> Problem statement
Retype each line of the material exactly, please, skipping any picture in it.

> Stored data
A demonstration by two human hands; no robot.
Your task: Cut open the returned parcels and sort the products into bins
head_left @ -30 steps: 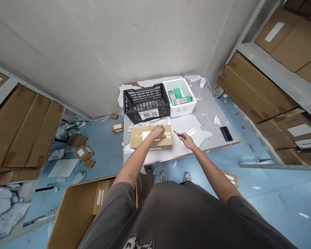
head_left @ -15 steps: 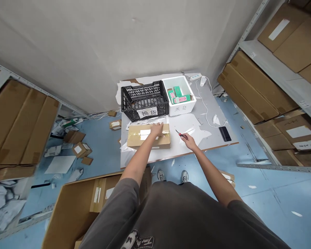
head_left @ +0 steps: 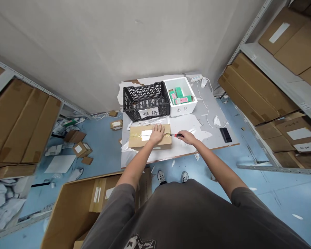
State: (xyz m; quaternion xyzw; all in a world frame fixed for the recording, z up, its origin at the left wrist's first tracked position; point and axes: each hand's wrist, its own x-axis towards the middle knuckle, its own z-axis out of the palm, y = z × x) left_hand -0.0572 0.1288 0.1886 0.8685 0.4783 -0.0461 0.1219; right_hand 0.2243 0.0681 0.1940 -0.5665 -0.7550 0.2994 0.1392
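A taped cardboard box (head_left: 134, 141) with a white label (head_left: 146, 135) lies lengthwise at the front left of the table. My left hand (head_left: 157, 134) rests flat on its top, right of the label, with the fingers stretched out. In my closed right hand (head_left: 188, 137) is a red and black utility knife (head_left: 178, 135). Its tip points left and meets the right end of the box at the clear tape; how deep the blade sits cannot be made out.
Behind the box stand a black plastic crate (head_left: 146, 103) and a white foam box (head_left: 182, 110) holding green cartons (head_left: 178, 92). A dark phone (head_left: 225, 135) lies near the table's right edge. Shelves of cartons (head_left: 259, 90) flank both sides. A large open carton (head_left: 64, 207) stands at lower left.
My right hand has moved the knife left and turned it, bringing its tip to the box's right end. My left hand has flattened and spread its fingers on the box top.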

> Answer to the exercise
A demonstration by two human hands; no robot.
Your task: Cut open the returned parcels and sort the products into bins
head_left @ -30 steps: 
head_left @ -15 steps: 
head_left @ +0 steps: 
State: (xyz m; quaternion xyzw; all in a world frame fixed for the recording, z up, its origin at the left wrist's first tracked position; point and axes: each hand's wrist, its own x-axis towards the middle knuckle, its own z-axis out of the palm, y = z × x) left_hand -0.0572 0.1288 0.1886 0.8685 0.4783 -0.0461 0.1219; right_hand 0.2243 0.0681 0.1940 -0.5665 -0.7550 0.2994 0.1392
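A taped cardboard box (head_left: 134, 141) with a white label (head_left: 146, 135) lies lengthwise at the front left of the table. My left hand (head_left: 157, 134) rests flat on its top, right of the label, with the fingers stretched out. In my closed right hand (head_left: 188, 137) is a red and black utility knife (head_left: 178, 135). Its tip points left and meets the right end of the box at the clear tape; how deep the blade sits cannot be made out.
Behind the box stand a black plastic crate (head_left: 146, 103) and a white foam box (head_left: 182, 110) holding green cartons (head_left: 178, 92). A dark phone (head_left: 225, 135) lies near the table's right edge. Shelves of cartons (head_left: 259, 90) flank both sides. A large open carton (head_left: 64, 207) stands at lower left.
My right hand has moved the knife left and turned it, bringing its tip to the box's right end. My left hand has flattened and spread its fingers on the box top.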

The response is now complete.